I was mortified. But was that scattered? I do not feel it in my ear after a while so I was unware it was there. I was happily distracted by our work when I must have put it back in. I looked ditzy searching for it.

At servive and rehearsal am I scattered?

Sometimes. I have to admit that. I had been out of the world for a long time. I never developed the habits of orderliness and organization that I might have had I been working or had a family. Old Habits carry over too. I remember, in school, oh so many years (decades) ago, messy notebooks, scrambling to find the right notes.

But when I think about when it happens or what I did that seemed ditzy, I realize many of the incidents happen when I am drugged or in a high level of pain. My concentration goes, I go, 'away'.

It happened in a special choir rehearsal this past week. I had to ask where we were in the music, realizing I had not heard anything that was said for what seemed like minutes, but probably only seconds.

Where had I been? Away, in that place where your mind is emptied, that place the drugs sometimes take you but sometimes too the pain. It is not active distraction; it is a blankness where you don't think or feel anything. A fraction of time when you don't feel the pain.

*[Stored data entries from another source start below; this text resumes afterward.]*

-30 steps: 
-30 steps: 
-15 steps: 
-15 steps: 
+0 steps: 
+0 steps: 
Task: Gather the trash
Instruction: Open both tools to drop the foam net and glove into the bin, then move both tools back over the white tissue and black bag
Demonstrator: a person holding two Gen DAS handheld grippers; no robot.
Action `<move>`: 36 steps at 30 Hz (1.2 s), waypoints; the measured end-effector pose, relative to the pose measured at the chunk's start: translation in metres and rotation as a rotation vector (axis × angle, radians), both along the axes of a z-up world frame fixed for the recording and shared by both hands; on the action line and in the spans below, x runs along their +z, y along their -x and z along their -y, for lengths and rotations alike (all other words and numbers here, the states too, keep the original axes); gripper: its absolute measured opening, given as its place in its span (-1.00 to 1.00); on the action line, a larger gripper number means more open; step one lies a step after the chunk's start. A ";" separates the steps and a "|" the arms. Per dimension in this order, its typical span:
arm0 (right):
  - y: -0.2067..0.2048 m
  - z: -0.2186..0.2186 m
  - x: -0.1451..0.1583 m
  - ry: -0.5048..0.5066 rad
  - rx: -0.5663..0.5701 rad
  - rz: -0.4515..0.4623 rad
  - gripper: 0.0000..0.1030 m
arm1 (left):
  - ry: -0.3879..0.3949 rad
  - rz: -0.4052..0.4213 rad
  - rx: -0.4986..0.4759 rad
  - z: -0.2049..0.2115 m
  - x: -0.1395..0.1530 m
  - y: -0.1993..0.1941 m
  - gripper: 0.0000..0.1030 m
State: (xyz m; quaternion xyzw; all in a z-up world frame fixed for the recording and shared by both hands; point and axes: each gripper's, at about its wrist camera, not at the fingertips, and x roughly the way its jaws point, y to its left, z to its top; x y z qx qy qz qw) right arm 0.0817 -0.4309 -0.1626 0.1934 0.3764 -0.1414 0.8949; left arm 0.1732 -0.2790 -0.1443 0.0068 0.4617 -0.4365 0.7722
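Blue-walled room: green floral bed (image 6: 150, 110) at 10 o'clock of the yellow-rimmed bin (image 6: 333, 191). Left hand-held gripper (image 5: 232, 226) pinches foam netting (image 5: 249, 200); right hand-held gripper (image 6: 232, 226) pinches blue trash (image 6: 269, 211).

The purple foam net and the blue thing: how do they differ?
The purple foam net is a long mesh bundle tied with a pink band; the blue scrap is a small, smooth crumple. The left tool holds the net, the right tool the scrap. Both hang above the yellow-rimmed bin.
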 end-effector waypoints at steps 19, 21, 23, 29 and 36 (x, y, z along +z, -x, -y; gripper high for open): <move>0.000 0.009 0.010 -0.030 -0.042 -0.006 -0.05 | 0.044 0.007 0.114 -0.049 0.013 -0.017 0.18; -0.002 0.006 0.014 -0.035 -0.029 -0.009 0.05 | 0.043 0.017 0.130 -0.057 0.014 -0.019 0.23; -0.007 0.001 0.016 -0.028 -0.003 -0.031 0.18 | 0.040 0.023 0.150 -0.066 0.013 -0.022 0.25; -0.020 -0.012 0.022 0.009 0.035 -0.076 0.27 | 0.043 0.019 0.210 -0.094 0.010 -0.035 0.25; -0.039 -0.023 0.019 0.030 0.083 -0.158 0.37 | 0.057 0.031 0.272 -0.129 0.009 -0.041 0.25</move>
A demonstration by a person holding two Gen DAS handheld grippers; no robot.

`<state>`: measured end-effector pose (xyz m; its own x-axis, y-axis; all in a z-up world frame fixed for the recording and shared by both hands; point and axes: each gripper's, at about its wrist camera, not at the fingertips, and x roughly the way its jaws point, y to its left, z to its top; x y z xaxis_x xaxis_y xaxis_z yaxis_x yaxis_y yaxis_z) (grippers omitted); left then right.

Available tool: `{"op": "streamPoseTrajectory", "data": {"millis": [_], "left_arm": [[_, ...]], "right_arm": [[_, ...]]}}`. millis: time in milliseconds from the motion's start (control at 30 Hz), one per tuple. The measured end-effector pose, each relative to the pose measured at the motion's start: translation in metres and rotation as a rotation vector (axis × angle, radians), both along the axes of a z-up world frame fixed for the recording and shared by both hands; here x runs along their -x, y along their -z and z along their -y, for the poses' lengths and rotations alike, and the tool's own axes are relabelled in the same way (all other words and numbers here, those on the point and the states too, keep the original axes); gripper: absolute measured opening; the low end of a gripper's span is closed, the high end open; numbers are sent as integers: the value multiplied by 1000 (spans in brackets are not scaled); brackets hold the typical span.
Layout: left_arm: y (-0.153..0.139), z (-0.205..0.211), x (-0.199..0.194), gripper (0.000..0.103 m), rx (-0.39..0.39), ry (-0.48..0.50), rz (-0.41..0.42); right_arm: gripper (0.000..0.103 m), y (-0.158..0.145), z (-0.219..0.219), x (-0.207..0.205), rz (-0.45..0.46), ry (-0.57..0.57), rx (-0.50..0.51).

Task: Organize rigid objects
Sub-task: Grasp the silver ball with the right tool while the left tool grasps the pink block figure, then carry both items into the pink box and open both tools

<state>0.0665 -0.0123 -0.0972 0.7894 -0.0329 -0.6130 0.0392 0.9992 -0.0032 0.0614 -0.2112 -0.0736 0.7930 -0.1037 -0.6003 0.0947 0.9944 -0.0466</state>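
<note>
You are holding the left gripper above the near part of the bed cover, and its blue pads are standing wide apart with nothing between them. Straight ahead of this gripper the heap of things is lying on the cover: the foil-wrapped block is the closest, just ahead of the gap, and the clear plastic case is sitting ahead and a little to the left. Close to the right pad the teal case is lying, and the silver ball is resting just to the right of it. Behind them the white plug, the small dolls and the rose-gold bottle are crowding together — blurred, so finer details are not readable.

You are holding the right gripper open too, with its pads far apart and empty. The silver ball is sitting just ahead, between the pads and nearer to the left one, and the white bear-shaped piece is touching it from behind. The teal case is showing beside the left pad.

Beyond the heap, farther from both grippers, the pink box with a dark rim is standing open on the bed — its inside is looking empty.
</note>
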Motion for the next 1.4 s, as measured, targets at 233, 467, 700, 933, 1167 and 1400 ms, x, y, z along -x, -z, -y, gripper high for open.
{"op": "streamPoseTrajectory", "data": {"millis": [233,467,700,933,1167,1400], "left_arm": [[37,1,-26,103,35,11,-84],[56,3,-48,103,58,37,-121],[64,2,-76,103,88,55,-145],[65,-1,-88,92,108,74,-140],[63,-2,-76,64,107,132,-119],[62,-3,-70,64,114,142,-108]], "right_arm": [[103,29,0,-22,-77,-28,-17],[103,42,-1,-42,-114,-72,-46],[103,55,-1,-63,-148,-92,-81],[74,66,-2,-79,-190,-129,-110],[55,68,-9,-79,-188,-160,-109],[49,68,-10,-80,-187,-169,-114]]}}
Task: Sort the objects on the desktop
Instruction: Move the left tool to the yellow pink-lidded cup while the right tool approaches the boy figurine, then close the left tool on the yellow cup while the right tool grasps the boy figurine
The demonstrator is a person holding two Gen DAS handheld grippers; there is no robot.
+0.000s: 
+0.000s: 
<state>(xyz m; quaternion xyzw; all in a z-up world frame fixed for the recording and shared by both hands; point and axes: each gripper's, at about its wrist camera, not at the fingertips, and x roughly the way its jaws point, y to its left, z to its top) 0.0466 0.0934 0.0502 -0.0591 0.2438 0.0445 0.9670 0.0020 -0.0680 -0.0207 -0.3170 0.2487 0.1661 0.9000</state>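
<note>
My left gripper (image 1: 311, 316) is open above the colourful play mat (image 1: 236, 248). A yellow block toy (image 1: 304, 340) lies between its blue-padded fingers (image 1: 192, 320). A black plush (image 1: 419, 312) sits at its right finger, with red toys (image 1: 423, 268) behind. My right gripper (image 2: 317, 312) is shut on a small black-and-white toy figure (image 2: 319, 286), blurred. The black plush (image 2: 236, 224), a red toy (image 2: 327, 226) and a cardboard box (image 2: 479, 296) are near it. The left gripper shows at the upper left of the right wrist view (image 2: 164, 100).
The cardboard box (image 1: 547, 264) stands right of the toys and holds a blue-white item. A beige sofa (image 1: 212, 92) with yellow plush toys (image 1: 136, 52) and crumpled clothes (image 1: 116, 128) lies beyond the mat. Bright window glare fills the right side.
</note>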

So the answer is "Yes". And "No".

Sometimes I am ditzy.

The other night at choir someone made a joke about me. "Does Carol have her music?" Everyone laughed, including me. I said "Yes. At least tonight." And they laughed again. It was nice. It was the first time that a joke was made, outloud, to the group, about me. It made me feel I was truly a member of the choir. The joke almost a group hug, we accept you and your scatteredness.

That time I enjoyed the ditz. It gave me an identity within the group. Most of the time I do not. Not because it is an insult. It is not. Rather because it means that the pain is really bad, I had to take extra narcotic, or both. It is in those moments of being 'gone' that I feel most the weight of the pain and what it does to me.

I think, maybe, I would rather be merely a ditz.